DESCRIPTION OF THE TASK —
Entries follow. Give back exactly the lines starting at the one containing "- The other" and ending at the one containing "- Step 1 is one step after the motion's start", and no other lines.

━━ LISTED ENTRIES

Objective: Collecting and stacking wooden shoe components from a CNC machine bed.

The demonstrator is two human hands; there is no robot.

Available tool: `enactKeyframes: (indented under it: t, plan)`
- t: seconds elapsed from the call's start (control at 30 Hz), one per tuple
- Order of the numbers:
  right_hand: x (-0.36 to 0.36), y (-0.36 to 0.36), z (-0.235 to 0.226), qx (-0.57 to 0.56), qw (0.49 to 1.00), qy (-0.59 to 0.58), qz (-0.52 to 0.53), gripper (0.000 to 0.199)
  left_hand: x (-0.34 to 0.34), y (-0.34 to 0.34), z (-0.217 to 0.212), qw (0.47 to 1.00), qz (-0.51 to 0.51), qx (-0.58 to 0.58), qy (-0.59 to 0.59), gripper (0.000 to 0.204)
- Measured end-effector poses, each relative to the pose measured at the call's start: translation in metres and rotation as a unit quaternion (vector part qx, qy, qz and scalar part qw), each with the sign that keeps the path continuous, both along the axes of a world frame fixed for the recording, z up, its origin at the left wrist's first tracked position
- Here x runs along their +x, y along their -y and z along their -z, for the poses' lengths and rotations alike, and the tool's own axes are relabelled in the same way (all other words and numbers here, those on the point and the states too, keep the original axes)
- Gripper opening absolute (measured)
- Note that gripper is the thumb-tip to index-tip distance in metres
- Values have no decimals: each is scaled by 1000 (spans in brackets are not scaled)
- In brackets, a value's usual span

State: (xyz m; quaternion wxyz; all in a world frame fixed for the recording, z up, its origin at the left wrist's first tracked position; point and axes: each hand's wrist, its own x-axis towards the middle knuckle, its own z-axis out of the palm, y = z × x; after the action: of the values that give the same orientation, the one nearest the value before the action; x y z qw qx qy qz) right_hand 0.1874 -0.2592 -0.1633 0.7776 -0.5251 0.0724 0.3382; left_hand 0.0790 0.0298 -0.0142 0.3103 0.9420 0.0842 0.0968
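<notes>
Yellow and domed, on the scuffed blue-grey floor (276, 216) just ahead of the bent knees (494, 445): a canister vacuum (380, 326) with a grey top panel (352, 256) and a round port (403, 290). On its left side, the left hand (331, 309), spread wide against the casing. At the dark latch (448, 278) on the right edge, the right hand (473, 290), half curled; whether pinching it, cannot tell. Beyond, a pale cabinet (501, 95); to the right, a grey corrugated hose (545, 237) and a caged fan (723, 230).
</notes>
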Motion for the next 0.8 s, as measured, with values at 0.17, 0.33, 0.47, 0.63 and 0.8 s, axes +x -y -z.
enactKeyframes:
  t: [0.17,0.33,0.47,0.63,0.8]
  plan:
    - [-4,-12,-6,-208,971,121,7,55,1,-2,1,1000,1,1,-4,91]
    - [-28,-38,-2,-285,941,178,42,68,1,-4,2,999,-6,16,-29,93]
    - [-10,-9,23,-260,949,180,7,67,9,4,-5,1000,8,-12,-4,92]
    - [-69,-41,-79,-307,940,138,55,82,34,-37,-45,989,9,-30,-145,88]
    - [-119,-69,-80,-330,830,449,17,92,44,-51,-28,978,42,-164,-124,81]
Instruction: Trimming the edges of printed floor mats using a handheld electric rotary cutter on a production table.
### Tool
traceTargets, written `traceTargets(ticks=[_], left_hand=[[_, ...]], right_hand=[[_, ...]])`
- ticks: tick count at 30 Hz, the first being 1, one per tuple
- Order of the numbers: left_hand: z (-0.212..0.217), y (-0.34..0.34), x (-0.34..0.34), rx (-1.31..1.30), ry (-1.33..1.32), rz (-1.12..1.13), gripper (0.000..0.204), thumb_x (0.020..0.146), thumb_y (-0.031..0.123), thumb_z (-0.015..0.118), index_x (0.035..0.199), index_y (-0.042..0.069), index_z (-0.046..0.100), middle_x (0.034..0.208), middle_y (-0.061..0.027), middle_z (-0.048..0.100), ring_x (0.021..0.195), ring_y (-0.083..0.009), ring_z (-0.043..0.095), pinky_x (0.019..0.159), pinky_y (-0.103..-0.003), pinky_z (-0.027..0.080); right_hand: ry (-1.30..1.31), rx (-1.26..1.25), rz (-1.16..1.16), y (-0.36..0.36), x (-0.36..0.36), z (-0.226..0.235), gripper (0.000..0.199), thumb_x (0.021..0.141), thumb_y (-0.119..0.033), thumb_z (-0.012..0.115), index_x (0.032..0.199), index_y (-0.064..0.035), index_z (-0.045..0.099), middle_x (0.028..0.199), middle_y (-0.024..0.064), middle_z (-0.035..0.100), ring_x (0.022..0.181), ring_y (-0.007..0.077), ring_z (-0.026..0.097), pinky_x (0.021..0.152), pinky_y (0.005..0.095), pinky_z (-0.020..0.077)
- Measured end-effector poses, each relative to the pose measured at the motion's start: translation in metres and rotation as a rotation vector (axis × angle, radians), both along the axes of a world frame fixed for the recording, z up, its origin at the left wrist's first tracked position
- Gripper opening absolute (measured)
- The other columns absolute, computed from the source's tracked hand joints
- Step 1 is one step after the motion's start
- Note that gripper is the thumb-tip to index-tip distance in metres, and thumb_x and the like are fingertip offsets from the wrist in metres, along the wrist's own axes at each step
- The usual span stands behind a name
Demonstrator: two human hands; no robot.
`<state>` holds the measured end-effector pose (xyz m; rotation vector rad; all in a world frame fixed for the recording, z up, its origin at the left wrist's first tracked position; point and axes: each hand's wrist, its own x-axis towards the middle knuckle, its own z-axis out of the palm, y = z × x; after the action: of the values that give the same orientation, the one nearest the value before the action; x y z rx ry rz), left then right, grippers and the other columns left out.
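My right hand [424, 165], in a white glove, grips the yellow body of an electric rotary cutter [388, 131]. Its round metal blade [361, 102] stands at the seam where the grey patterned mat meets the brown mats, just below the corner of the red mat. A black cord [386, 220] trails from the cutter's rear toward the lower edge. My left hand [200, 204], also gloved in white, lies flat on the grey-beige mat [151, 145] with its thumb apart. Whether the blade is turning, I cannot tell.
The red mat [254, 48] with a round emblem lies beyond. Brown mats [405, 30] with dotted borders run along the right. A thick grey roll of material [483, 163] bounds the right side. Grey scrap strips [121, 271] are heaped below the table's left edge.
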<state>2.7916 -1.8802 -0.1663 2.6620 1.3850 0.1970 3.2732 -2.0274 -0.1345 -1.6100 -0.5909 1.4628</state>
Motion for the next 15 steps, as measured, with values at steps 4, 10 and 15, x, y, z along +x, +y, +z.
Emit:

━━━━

REPLY —
- The other columns absolute, computed from the source's tracked hand joints
- Step 1 is one step after the motion's start

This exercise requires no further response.